L’appréciation des réparateurs par rapport aux dangers liés aux Dee indique que, sur les 31% d’entre eux, les blessures sont les premiers risques, puis viennent la dépréciation du marché (28%), la dégradation (15%), les nuisances et pollutions (13%) et les maladies (13%). Cela, pour tous les recycleurs, qu’ils aient suivi ou non une formation. Parmi les recycleurs, 56% ne connaissent pas les composantes dangereuses des Dee. Selon le type de recyclage, entre 40 et 55% de ceux qui font du décodage et de la réparation les ignorent. Pour près de la moitié de ceux qui font de la reconstitution, le plastique et les verres sont les composantes les plus dangereuses. Cependant, 20% des décodeurs et 18% des réparateurs citent les métaux lourds. Les connaissances des recycleurs sur le caractère toxique des Dee semblent être corrélées à la formation. Parmi ceux qui en ont reçu une, 56,50% connaissent cette toxicité et 25% l’ignorent. Si un peu moins de la moitié de ceux qui n’ont pas de formation ne la reconnaissent pas, il convient de relever que 31,30% ne semblent pas du tout conscients de cette toxicité.

Les acteurs plaident pour un cadre réglementaire et juridique

Le défi est lancé. L’Afrique refuse d’être le dépotoir des produits électriques et électroniques en fin de vie. Dans un contexte où les innovations et les performances technologiques sont telles que les équipements les plus sophistiqués peuvent, d’un trimestre à l’autre, passer d’objet de dernier cri à un statut de produit totalement dépassé, de nombreux produits sont exportés vers les pays africains. Alors que ces Etats ne disposent quasiment d’aucun moyen pour assurer une écologie rationnelle et durable de ces produits. Au niveau réglementaire, le coordonnateur du projet « e-déchets » de l’Agence de l’informatique de l’Etat (Adie), Cheikhou Gassama, souligne une absence, presque totale, de textes destinés à gérer de façon globale tous les aspects du secteur. « Du point de vue juridique, il n’existe pas au Sénégal de textes spécifiques traitant de la gestion des Déchets électriques et électroniques, car la réglementation des Dee n’a pas été considérée comme une priorité. Les autorités ont tendance à considérer les Dee comme des déchets ordinaires, sans leur accorder une attention particulière, ni prévoir des dispositions appropriées. Aucun dispositif légal n’est en vigueur pour encadrer l’entrée sur le territoire national des Dee.
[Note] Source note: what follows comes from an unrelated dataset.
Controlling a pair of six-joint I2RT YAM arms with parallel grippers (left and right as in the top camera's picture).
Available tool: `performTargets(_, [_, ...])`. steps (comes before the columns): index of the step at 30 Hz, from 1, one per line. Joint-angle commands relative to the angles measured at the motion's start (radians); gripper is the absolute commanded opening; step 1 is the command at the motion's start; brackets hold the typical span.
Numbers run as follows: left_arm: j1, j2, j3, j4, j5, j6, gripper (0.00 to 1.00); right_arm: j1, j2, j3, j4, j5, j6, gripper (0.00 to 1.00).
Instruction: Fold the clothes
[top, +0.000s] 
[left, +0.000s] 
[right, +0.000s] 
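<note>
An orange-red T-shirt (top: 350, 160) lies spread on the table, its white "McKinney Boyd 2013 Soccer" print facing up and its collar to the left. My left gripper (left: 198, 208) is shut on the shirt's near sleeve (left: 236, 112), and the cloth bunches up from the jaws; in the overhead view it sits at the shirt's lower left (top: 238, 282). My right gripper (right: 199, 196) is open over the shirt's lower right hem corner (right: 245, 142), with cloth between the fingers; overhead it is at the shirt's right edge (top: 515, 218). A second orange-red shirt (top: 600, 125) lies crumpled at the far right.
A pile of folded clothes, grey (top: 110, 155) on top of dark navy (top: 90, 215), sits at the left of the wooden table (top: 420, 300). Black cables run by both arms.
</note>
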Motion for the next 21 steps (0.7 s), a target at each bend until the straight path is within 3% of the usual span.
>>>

Les activités de récupération, de recyclage et d’élimination des Dee ne sont pas non plus encadrées par des directives techniques et des prescriptions juridiques. Ces activités se passent dans l’informel, en l’absence de toute norme. Le vide juridique est d’autant plus grand que la gestion des Dee n’est pas non plus réglementée dans le cadre des instances d’intégration régionale et sous-régionale auxquelles le Sénégal est partie prenante », informe-t-il. Même si, en ce qui concerne sa législation, le Sénégal a ratifié la Convention de Bâle en 1992 et signé en 1991 la Convention de Bamako, qui est entrée en vigueur en 1996.